- _Activity_
Please retype the entries exactly as they stand, leaving out any pictures.

*** Opening of Working data ***

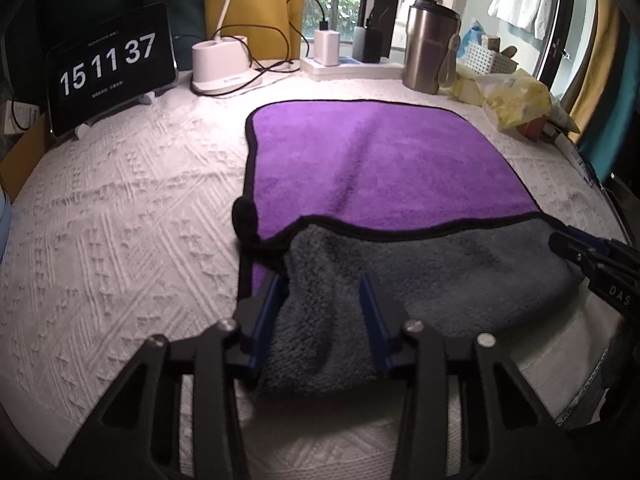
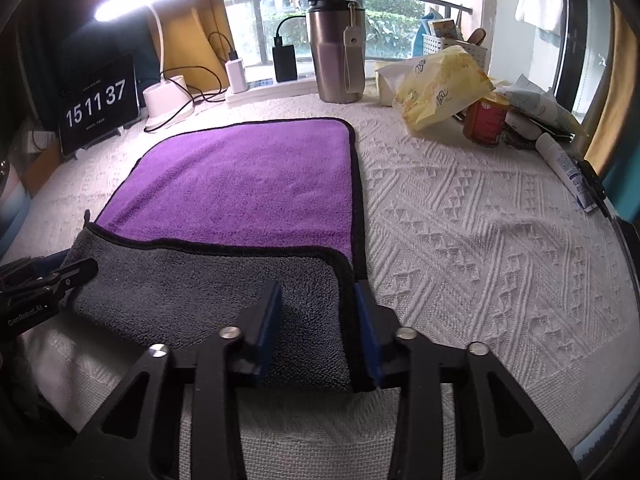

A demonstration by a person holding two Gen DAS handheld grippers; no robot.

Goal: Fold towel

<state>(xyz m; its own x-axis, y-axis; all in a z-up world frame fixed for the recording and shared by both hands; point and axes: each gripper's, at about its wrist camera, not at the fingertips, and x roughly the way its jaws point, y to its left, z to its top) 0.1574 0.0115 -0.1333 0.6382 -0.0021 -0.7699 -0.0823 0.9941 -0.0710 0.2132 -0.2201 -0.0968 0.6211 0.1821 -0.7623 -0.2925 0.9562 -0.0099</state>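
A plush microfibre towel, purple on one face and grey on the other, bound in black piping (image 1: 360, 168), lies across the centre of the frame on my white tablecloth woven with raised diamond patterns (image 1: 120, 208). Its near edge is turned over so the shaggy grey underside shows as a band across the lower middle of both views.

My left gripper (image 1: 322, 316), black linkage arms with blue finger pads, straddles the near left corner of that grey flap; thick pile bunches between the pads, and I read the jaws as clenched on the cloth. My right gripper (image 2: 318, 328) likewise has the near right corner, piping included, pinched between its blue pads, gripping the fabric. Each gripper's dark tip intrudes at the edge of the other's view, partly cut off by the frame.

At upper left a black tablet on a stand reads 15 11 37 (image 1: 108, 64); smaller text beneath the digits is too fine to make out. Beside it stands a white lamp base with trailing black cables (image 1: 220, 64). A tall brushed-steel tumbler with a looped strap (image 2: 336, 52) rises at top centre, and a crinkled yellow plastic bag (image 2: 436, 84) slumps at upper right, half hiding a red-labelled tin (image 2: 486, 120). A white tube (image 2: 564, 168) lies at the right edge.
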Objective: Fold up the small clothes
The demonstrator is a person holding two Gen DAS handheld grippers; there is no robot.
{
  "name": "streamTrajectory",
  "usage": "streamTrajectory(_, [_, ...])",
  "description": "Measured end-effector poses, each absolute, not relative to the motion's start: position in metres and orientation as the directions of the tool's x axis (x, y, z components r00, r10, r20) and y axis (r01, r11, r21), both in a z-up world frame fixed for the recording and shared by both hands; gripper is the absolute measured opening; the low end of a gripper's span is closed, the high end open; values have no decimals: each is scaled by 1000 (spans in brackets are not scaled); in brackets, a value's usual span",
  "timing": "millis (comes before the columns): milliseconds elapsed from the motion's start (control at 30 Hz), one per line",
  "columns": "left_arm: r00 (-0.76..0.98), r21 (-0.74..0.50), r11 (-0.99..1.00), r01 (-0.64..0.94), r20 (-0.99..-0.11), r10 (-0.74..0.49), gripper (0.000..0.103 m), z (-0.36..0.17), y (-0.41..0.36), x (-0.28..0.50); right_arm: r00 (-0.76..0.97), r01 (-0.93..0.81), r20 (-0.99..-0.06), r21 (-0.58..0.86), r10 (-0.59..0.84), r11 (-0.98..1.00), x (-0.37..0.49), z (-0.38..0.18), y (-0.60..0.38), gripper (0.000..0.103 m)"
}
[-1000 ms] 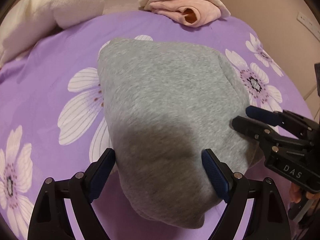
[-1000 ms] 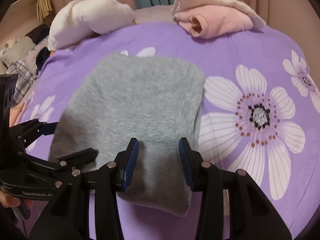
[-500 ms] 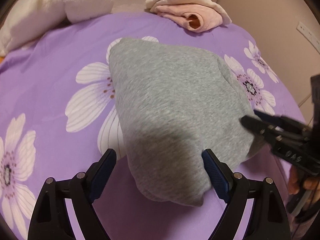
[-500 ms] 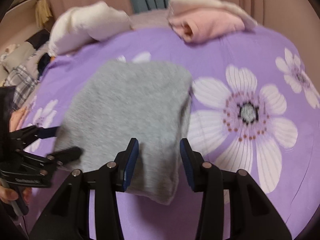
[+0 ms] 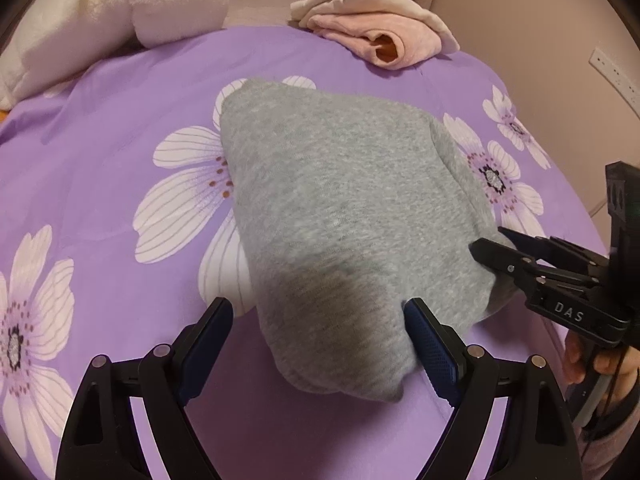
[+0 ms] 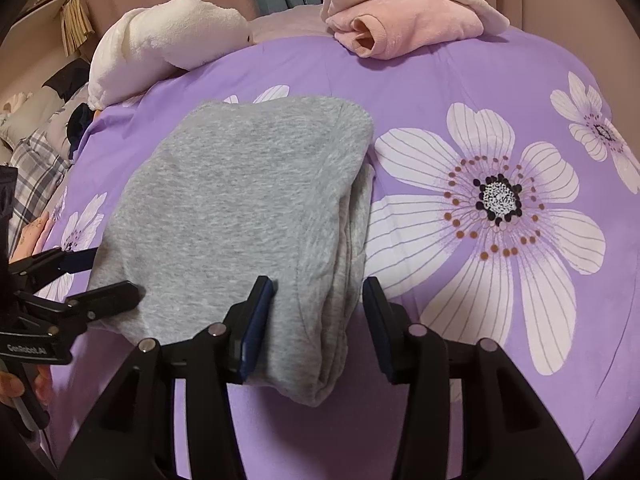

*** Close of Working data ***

- _Response to this task_
A demonstration by a person holding two Gen DAS handheld grippers; no robot.

Goal: Fold towel

<state>(xyz m; its own x-axis, y-axis; all in a z-up world frame fixed for the recording and shared by both hands; point and axes: each gripper's, at about its wrist camera, not at the fingertips, and x roughly the way its jaws point, y to its left, z to its top) 0.1574 0.0115 -0.1333 0.6382 -0.0021 -0.7699 -0.0823 0.9941 -0.0710 0.2132 -0.2201 -0.0968 0.6211 0.1821 -0.7623 -0.2925 0.9562 -0.0099</state>
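A plush microfibre towel, purple on one face and grey on the other, bound in black piping (image 1: 360, 168), lies across the centre of the frame on my white tablecloth woven with raised diamond patterns (image 1: 120, 208). Its near edge is turned over so the shaggy grey underside shows as a band across the lower middle of both views.

My left gripper (image 1: 322, 316), black linkage arms with blue finger pads, straddles the near left corner of that grey flap; thick pile bunches between the pads, and I read the jaws as clenched on the cloth. My right gripper (image 2: 318, 328) likewise has the near right corner, piping included, pinched between its blue pads, gripping the fabric. Each gripper's dark tip intrudes at the edge of the other's view, partly cut off by the frame.

At upper left a black tablet on a stand reads 15 11 37 (image 1: 108, 64); smaller text beneath the digits is too fine to make out. Beside it stands a white lamp base with trailing black cables (image 1: 220, 64). A tall brushed-steel tumbler with a looped strap (image 2: 336, 52) rises at top centre, and a crinkled yellow plastic bag (image 2: 436, 84) slumps at upper right, half hiding a red-labelled tin (image 2: 486, 120). A white tube (image 2: 564, 168) lies at the right edge.
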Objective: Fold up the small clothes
The demonstrator is a person holding two Gen DAS handheld grippers; there is no robot.
{
  "name": "streamTrajectory",
  "usage": "streamTrajectory(_, [_, ...])",
  "description": "Measured end-effector poses, each absolute, not relative to the motion's start: position in metres and orientation as the directions of the tool's x axis (x, y, z components r00, r10, r20) and y axis (r01, r11, r21), both in a z-up world frame fixed for the recording and shared by both hands; gripper is the absolute measured opening; the low end of a gripper's span is closed, the high end open; values have no decimals: each is scaled by 1000 (spans in brackets are not scaled); in brackets, a value's usual span",
  "timing": "millis (comes before the columns): milliseconds elapsed from the motion's start (control at 30 Hz), one per line",
  "columns": "left_arm: r00 (-0.76..0.98), r21 (-0.74..0.50), r11 (-0.99..1.00), r01 (-0.64..0.94), r20 (-0.99..-0.11), r10 (-0.74..0.49), gripper (0.000..0.103 m), z (-0.36..0.17), y (-0.41..0.36), x (-0.28..0.50); right_arm: r00 (-0.76..0.97), r01 (-0.93..0.81), r20 (-0.99..-0.06), r21 (-0.58..0.86), r10 (-0.59..0.84), r11 (-0.98..1.00), x (-0.37..0.49), z (-0.38..0.18), y (-0.60..0.38), gripper (0.000..0.103 m)"
}
[-1000 ms] 
[-1000 ms] 
[-500 ms] 
[-500 ms] 
[+0 ms] 
[+0 ms] 

The answer contains nothing more.